About this exercise ::
All of the data below is to be output without alteration.

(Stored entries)
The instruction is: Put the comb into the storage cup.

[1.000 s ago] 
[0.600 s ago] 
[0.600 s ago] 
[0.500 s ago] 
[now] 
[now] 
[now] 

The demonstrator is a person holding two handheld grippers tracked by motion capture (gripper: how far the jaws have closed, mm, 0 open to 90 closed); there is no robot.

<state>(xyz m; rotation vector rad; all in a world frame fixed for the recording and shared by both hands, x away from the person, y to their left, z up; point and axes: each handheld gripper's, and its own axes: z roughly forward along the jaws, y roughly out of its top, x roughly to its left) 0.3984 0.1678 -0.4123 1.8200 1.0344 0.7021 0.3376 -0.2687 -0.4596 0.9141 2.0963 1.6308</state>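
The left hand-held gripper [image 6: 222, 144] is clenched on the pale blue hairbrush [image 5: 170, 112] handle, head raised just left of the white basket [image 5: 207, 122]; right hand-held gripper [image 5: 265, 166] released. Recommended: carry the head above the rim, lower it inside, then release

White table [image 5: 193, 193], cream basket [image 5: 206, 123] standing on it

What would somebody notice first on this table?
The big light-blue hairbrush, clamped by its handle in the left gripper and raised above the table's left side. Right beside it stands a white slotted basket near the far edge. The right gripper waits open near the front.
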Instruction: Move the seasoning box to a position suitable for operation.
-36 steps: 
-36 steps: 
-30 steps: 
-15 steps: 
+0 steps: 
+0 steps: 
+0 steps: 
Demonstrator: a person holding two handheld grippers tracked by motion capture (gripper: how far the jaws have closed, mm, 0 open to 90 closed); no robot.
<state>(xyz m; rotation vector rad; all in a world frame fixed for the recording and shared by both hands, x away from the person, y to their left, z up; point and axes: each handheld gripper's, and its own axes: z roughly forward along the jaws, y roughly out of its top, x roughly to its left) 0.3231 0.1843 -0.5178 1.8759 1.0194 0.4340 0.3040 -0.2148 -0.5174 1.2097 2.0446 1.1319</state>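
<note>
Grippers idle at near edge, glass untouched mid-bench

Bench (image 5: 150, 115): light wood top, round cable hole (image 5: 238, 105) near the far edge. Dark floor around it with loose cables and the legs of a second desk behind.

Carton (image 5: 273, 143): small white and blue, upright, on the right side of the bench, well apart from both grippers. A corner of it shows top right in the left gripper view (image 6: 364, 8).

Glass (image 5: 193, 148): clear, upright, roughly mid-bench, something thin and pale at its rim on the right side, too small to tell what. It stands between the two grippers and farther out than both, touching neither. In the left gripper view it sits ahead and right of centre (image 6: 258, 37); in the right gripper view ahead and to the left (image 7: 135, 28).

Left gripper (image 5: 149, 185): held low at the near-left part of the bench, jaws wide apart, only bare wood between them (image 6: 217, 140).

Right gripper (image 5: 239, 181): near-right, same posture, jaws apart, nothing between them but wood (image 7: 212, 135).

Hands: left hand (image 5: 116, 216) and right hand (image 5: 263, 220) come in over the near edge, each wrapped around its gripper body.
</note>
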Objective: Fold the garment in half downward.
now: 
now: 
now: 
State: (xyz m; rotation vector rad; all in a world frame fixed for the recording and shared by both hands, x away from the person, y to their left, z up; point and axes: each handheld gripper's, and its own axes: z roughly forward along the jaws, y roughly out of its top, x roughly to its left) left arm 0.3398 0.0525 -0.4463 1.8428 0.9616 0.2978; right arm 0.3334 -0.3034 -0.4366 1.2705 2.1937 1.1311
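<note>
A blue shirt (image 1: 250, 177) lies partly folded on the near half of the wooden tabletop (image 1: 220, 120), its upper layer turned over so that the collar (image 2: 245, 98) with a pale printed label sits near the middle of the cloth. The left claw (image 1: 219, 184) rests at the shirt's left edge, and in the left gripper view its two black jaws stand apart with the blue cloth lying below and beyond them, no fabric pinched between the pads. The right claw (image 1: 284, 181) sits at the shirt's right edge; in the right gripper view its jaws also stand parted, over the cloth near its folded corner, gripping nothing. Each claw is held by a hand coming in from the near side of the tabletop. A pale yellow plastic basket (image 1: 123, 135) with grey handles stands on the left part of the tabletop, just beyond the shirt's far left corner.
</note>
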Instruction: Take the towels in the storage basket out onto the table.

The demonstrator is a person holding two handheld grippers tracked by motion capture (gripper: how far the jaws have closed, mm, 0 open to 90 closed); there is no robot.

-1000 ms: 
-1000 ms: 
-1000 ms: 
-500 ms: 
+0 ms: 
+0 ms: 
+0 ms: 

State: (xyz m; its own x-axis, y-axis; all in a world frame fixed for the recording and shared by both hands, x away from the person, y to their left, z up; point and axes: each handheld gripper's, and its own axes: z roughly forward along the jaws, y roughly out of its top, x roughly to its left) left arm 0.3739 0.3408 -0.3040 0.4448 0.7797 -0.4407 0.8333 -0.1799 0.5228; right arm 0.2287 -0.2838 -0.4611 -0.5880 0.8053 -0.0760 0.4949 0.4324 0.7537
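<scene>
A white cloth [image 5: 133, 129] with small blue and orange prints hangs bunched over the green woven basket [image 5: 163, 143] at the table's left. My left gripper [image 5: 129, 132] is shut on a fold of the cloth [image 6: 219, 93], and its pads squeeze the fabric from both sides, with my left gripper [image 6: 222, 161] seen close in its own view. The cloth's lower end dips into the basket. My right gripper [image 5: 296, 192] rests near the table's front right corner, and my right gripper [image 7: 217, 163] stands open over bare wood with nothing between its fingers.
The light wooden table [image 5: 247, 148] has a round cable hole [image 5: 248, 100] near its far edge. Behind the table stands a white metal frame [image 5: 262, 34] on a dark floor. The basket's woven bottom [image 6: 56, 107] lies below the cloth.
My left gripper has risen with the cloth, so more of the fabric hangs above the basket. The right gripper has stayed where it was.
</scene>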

Your response ::
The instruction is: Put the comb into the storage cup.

[1.000 s ago] 
[0.600 s ago] 
[0.600 s ago] 
[0.500 s ago] 
[now] 
[now] 
[now] 

The demonstrator is a person holding two handheld grippers tracked by motion capture (gripper: how far the jaws have closed, mm, 0 open to 90 closed); there is no robot.

<state>(xyz m; rotation vector rad; all in a world frame fixed for the recording and shared by both hands, x away from the person, y to their left, z up; point and axes: each handheld gripper's, and its own axes: z roughly forward along the jaws, y roughly out of its top, x roughly to its left) 0.3984 0.1678 -0.4123 1.8200 1.0344 0.7021 0.3376 -0.2687 -0.4596 0.9141 2.0963 1.6308</state>
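The left hand-held gripper [image 6: 222, 144] is clenched on the pale blue hairbrush [image 5: 170, 112] handle, head raised just left of the white basket [image 5: 207, 122]; right hand-held gripper [image 5: 265, 166] released. Recommended: carry the head above the rim, lower it inside, then release

White table [image 5: 193, 193], cream basket [image 5: 206, 123] standing on it

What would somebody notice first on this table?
The big light-blue hairbrush, clamped by its handle in the left gripper and raised above the table's left side. Right beside it stands a white slotted basket near the far edge. The right gripper waits open near the front.
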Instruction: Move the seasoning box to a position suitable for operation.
-36 steps: 
-36 steps: 
-30 steps: 
-15 steps: 
+0 steps: 
+0 steps: 
+0 steps: 
Demonstrator: a person holding two handheld grippers tracked by motion capture (gripper: how far the jaws have closed, mm, 0 open to 90 closed); no robot.
<state>(xyz m; rotation vector rad; all in a world frame fixed for the recording and shared by both hands, x away from the person, y to their left, z up; point and axes: each handheld gripper's, and its own axes: z roughly forward along the jaws, y roughly out of its top, x roughly to its left) 0.3231 0.1843 -0.5178 1.8759 1.0194 0.4340 0.3040 -0.2148 -0.5174 1.2097 2.0446 1.1319</state>
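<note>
Grippers idle at near edge, glass untouched mid-bench

Bench (image 5: 150, 115): light wood top, round cable hole (image 5: 238, 105) near the far edge. Dark floor around it with loose cables and the legs of a second desk behind.

Carton (image 5: 273, 143): small white and blue, upright, on the right side of the bench, well apart from both grippers. A corner of it shows top right in the left gripper view (image 6: 364, 8).

Glass (image 5: 193, 148): clear, upright, roughly mid-bench, something thin and pale at its rim on the right side, too small to tell what. It stands between the two grippers and farther out than both, touching neither. In the left gripper view it sits ahead and right of centre (image 6: 258, 37); in the right gripper view ahead and to the left (image 7: 135, 28).

Left gripper (image 5: 149, 185): held low at the near-left part of the bench, jaws wide apart, only bare wood between them (image 6: 217, 140).

Right gripper (image 5: 239, 181): near-right, same posture, jaws apart, nothing between them but wood (image 7: 212, 135).

Hands: left hand (image 5: 116, 216) and right hand (image 5: 263, 220) come in over the near edge, each wrapped around its gripper body.
</note>
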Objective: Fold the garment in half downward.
now: 
now: 
now: 
State: (xyz m; rotation vector rad; all in a world frame fixed for the recording and shared by both hands, x away from the person, y to their left, z up; point and axes: each handheld gripper's, and its own axes: z roughly forward along the jaws, y roughly out of its top, x roughly to its left) left arm 0.3398 0.0525 -0.4463 1.8428 0.9616 0.2978; right arm 0.3334 -0.3034 -0.4366 1.2705 2.1937 1.1311
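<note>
A blue shirt (image 1: 250, 177) lies partly folded on the near half of the wooden tabletop (image 1: 220, 120), its upper layer turned over so that the collar (image 2: 245, 98) with a pale printed label sits near the middle of the cloth. The left claw (image 1: 219, 184) rests at the shirt's left edge, and in the left gripper view its two black jaws stand apart with the blue cloth lying below and beyond them, no fabric pinched between the pads. The right claw (image 1: 284, 181) sits at the shirt's right edge; in the right gripper view its jaws also stand parted, over the cloth near its folded corner, gripping nothing. Each claw is held by a hand coming in from the near side of the tabletop. A pale yellow plastic basket (image 1: 123, 135) with grey handles stands on the left part of the tabletop, just beyond the shirt's far left corner.
</note>
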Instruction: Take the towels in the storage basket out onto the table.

The demonstrator is a person holding two handheld grippers tracked by motion capture (gripper: how far the jaws have closed, mm, 0 open to 90 closed); there is no robot.

-1000 ms: 
-1000 ms: 
-1000 ms: 
-500 ms: 
+0 ms: 
+0 ms: 
+0 ms: 

State: (xyz m; its own x-axis, y-axis; all in a world frame fixed for the recording and shared by both hands, x away from the person, y to their left, z up; point and axes: each handheld gripper's, and its own axes: z roughly forward along the jaws, y roughly out of its top, x roughly to its left) left arm 0.3739 0.3408 -0.3040 0.4448 0.7797 -0.4407 0.8333 -0.1799 0.5228; right arm 0.2287 -0.2838 -0.4611 -0.5880 0.8053 -0.0760 0.4949 0.4324 0.7537
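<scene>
A white cloth [image 5: 133, 129] with small blue and orange prints hangs bunched over the green woven basket [image 5: 163, 143] at the table's left. My left gripper [image 5: 129, 132] is shut on a fold of the cloth [image 6: 219, 93], and its pads squeeze the fabric from both sides, with my left gripper [image 6: 222, 161] seen close in its own view. The cloth's lower end dips into the basket. My right gripper [image 5: 296, 192] rests near the table's front right corner, and my right gripper [image 7: 217, 163] stands open over bare wood with nothing between its fingers.
The light wooden table [image 5: 247, 148] has a round cable hole [image 5: 248, 100] near its far edge. Behind the table stands a white metal frame [image 5: 262, 34] on a dark floor. The basket's woven bottom [image 6: 56, 107] lies below the cloth.
My left gripper has risen with the cloth, so more of the fabric hangs above the basket. The right gripper has stayed where it was.
</scene>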

The exercise was answered in full.